El día que la Argentina instaló el cerrojo cambiario, allá por 2011, renunció a tener una política comercial propia. Desde ese año, el gobierno de Cristina Kirchner tuvo como objetivo central frenar el drenaje de reservas que se inició después de haber forzado un cambio de autoridades en el Banco Central, un año antes. Las trabas al comercio exterior se multiplicaron, sin importar quien fuera la víctima. Brasil, destino principal de las exportaciones industriales argentinas, sufrió las consecuencias en su propia economía.
Ese historial negativo es el que debe borrar el gobierno argentino. Mauricio Macri apostó a retomar la relación económica, por convicción pero también por necesidad. Lo ayudó la destitución de Dilma Rousseff y su reemplazo por el abogado Michel Temer, un dirigente del mayor partido político brasileño, el PMDB, dispuesto a dejar atrás las peleas y las rivalidades.
Pero el escenario en el que deberán moverse ambos gobiernos no tiene nada que ver con el de un año atrás. Tras su llegada a la Casa Blanca, Donald Trump reseteó toda su política de acuerdos comerciales. Puso en revisión el Nafta, pulverizó el Transpacífico y todavía no sabe cómo será su relación con Europa, alterada hasta la médula por el Brexit.
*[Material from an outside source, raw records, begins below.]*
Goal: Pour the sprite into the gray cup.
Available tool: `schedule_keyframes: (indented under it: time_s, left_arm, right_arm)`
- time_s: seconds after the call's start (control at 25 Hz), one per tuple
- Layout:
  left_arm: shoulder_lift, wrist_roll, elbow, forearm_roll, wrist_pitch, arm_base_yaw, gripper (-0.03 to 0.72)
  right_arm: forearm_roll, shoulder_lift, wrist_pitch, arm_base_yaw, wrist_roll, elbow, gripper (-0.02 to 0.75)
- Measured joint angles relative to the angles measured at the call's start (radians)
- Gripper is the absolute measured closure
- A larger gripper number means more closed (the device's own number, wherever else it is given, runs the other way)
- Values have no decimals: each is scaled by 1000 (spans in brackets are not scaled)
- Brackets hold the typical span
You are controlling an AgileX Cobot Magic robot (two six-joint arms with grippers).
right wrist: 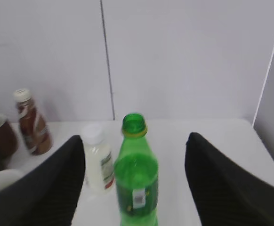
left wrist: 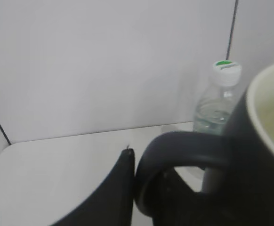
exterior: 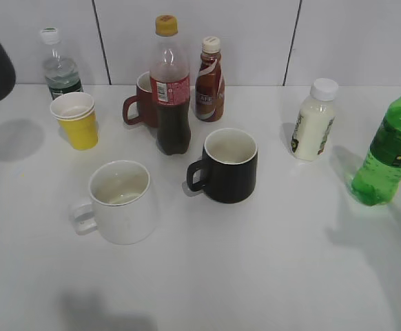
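1. Fingers (right wrist: 47,188) of the right gripper (right wrist: 134,181) stand wide apart around the uncapped sprite (right wrist: 136,176), not touching it.
2. Left gripper (left wrist: 141,188): one finger (left wrist: 113,193) sits inside the handle of the gray cup (left wrist: 240,155); whether it is clamped, I cannot tell.
3. Exterior view crops the raised gray cup at top left and the sprite at the right edge.
4. White table (exterior: 255,262), white tiled wall (exterior: 255,41).

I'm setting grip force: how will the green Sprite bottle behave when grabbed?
The sprite has no cap, so squeezing or tilting could spill it. Its thin clear plastic probably flexes. Tall and narrow, it may tip if nudged by the open right claw.
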Motion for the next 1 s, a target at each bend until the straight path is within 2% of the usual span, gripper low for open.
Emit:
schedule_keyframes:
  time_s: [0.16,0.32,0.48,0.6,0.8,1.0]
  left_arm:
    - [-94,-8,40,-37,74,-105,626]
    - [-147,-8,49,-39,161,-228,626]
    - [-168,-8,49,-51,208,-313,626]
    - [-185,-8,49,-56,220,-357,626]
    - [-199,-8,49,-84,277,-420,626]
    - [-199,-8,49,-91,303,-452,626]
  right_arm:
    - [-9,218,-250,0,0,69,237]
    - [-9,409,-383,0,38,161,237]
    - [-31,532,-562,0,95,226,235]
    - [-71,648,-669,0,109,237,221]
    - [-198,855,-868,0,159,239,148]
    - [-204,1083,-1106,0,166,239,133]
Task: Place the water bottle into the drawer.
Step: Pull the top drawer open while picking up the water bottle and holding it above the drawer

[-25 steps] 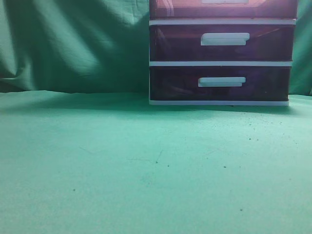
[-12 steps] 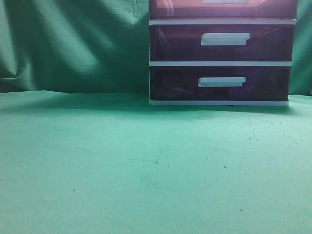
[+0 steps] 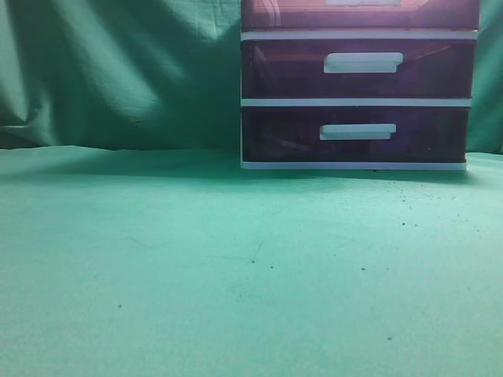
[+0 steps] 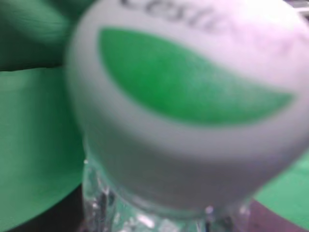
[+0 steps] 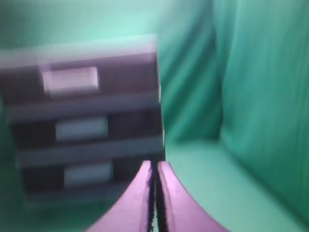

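Observation:
The water bottle fills the left wrist view: its white cap (image 4: 188, 96) with a green leaf mark is right at the camera, with the clear body (image 4: 145, 217) below. It hangs above the green cloth, held by my left gripper, whose fingers are hidden behind it. The drawer (image 3: 361, 14) is the top one of the dark purple cabinet, cut off by the exterior view's top edge and closed. It also shows in the right wrist view (image 5: 72, 79). My right gripper (image 5: 155, 166) is shut and empty, in front of the cabinet's right corner. Neither gripper shows in the exterior view.
Two lower drawers with white handles (image 3: 363, 63) (image 3: 357, 132) are closed. The white-framed cabinet (image 3: 357, 166) stands at the back right on the green cloth (image 3: 236, 259). Green drapery (image 3: 118, 71) hangs behind and to the right.

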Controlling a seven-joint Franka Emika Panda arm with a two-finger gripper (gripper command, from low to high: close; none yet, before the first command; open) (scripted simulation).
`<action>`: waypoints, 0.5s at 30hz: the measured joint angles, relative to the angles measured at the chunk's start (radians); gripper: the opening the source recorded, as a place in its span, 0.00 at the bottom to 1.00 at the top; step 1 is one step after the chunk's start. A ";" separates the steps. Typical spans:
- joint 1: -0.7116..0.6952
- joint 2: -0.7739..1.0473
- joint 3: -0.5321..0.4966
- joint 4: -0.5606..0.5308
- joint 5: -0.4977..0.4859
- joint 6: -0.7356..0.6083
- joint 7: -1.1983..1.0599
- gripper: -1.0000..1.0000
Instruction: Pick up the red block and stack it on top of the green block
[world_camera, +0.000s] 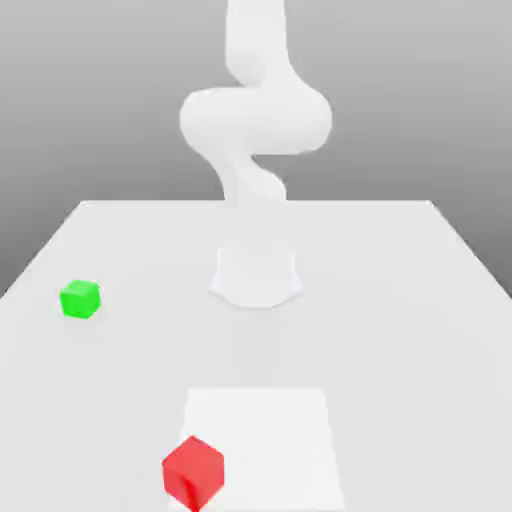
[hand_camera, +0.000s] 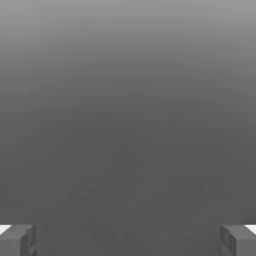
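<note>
The red block sits on the white table near the front edge, a little toward the exterior view's left, with one corner turned toward the camera. The green block rests farther back, on the exterior view's left side of the table. The two cubes are far apart. The white arm rises from its base at the table's middle and curves upward, well above both blocks. In the hand view my gripper is open, its two grey fingertips set wide apart with nothing between them, facing a plain grey backdrop.
A brighter white square patch lies flat on the table at the front centre, and the red block overlaps its corner. The table's far edge runs behind the arm's base.
</note>
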 joint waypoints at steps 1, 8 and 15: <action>-0.013 0.039 0.007 -0.007 -0.005 0.015 0.023 0.50; -0.089 0.297 0.042 -0.052 -0.042 0.112 0.173 0.50; -0.137 0.551 0.047 -0.097 -0.071 0.208 0.316 0.50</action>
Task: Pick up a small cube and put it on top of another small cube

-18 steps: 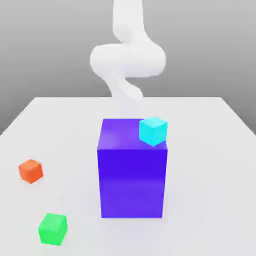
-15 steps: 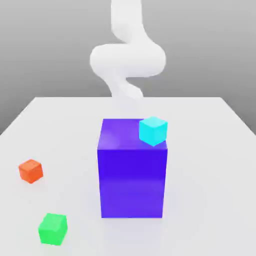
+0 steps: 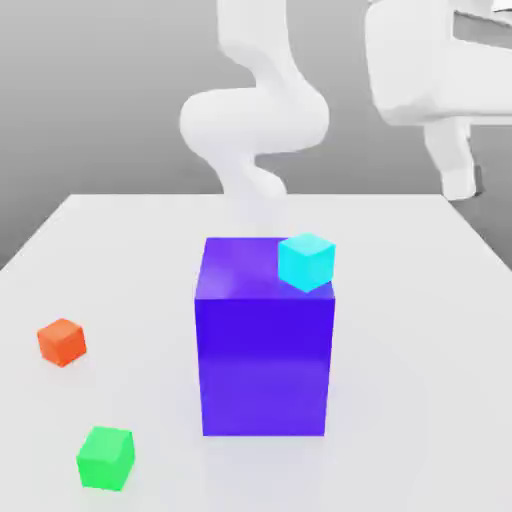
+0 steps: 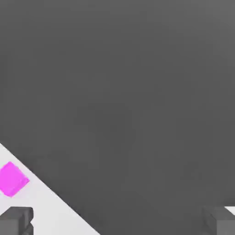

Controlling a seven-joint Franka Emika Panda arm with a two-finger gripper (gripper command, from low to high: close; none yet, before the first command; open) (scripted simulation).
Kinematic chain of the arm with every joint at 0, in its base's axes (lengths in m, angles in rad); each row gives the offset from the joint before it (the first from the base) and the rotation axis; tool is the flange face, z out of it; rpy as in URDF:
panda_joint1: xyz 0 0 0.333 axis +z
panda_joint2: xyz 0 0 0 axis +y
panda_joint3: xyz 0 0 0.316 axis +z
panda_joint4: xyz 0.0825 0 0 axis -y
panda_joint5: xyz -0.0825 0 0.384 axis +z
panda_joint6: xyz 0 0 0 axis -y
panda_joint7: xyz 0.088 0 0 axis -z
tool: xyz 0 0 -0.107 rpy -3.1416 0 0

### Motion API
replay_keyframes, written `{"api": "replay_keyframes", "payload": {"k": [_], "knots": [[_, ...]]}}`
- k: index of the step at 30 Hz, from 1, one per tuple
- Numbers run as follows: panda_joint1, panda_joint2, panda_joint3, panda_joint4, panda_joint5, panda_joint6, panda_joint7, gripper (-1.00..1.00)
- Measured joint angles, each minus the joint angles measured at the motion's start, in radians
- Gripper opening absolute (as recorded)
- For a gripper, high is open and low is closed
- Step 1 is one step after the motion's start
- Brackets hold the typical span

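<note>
Near to far, ext. view: green cube (image 3: 105, 458) and orange cube (image 3: 62, 341) on table (image 3: 430, 330) toward view's left; cyan cube (image 3: 306, 261) atop big blue block (image 3: 264, 345), at its far right corner. Behind, upper right: gripper (image 3: 458, 165) has just swung into view, raised, fingers (image 4: 16, 219) spread wide, grasping nothing. Cubes unmoved; pick likely not yet begun. Magenta cube (image 4: 13, 179) near table's edge in hand view.
</note>
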Motion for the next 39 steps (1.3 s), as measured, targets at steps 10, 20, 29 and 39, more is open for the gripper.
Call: {"api": "replay_keyframes", "payload": {"k": [10,20,29,39], "knots": [[0.09,0.363,0.064,0.087,-0.074,0.059,-0.203,0.0],[0.17,0.718,0.073,0.175,-0.19,0.187,-0.287,-1.0],[0.166,0.667,0.081,0.162,-0.18,0.146,-0.295,-1.0],[-0.046,0.415,-0.061,-0.069,-0.118,0.132,-0.345,-1.0]]}}
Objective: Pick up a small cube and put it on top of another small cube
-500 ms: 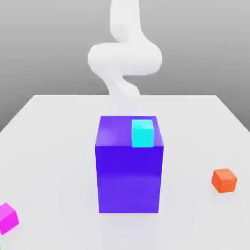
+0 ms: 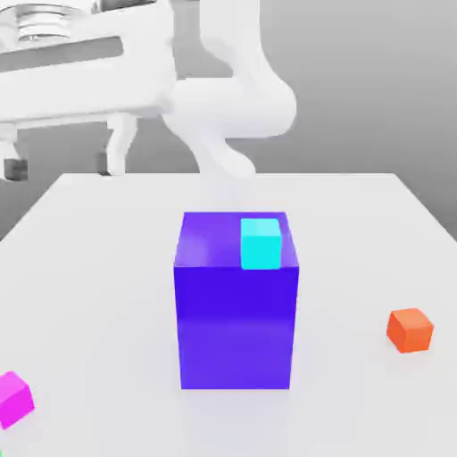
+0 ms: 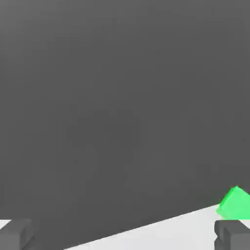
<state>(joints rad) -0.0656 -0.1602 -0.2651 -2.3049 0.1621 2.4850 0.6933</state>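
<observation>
Newly arrived gripper [image 2: 61, 165] — purple block [image 2: 236, 312] central

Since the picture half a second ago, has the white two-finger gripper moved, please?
Yes. The white two-finger gripper has come into the exterior view at upper left, open, hanging above the white table, left of the big purple-blue block.

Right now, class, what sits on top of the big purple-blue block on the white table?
A small cyan cube rests on the big purple-blue block's top face, toward its corner at the exterior view's right. The patch of top face beneath the cube is covered, and the block hides the table behind it.
</observation>
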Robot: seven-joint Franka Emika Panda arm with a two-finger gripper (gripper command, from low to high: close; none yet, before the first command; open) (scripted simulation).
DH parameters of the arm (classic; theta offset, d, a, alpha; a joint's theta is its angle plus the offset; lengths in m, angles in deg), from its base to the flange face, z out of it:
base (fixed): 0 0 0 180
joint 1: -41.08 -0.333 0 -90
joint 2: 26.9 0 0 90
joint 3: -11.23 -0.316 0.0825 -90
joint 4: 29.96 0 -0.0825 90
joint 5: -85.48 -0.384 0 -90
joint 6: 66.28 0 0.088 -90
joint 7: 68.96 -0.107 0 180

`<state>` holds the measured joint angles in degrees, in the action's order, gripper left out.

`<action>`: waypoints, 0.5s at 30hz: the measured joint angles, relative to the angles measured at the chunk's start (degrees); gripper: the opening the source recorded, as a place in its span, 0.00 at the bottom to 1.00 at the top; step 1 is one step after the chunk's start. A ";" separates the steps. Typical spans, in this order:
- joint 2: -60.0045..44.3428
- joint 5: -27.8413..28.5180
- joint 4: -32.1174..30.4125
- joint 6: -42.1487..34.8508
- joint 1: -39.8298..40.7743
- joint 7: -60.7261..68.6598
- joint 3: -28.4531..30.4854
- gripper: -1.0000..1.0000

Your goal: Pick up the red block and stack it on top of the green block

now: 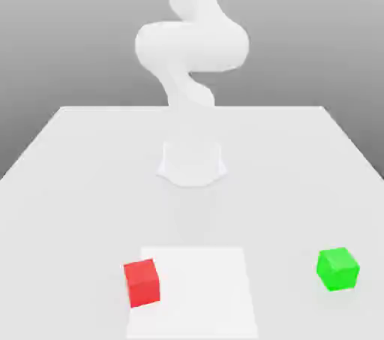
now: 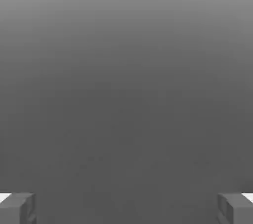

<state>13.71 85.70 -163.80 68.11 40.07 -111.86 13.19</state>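
A pale grey table [image 1: 90,211] is seen in the exterior view, its surface widening from the far edge toward the viewer. On it, near the middle of the far portion, the white robot arm [image 1: 192,46] is mounted; its flared base is set on the tabletop, and its upper links are carried upward out of the view. Nearer the viewer, a flat white panel [image 1: 202,293] is marked on the surface. The gripper [image 2: 126,209] is shown in the hand view with its jaws spread wide, one at either side, and nothing is held between them; plain grey shading is seen beyond. The red block [image 1: 142,284], a matte cube, is located at the panel's edge on the exterior view's left, partly overlapping it, and is turned slightly askew. The green block [image 1: 338,269], a cube of similar size, is located on the bare table toward the exterior view's right, well apart from both panel and red block, and is likewise rotated. The two blocks are not stacked.
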 joint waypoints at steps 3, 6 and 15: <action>-6.53 -0.28 -2.58 3.25 -0.81 4.15 2.18 0.50; -12.78 -0.59 -5.05 6.39 -1.63 8.14 4.34 0.50; -31.52 -2.65 -12.42 15.68 -2.23 20.78 8.96 0.50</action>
<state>-17.81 83.06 -176.22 83.79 37.84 -91.08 22.15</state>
La Argentina, que ocupa la presidencia temporaria del Mercosur, está dispuesta a recuperar el tiempo perdido. Prefiere consensuar con Brasil el avance sobre nuevos mercados antes que consumir energías en el rediseño de la alianza regional. África, por cercanía, y Asia, por su potencial económico, deben ser objetivos naturales. En conjunto, los países del bloque son los principales exportadores globales de soja y carne vacuna. Su rival es EE.UU., que por el revisionismo que abrió Trump puede perder espacios en el mercado mundial.
El Mercosur tiene problemas, pero también oportunidades. Habrá que ver si es capaz de aprovecharlas.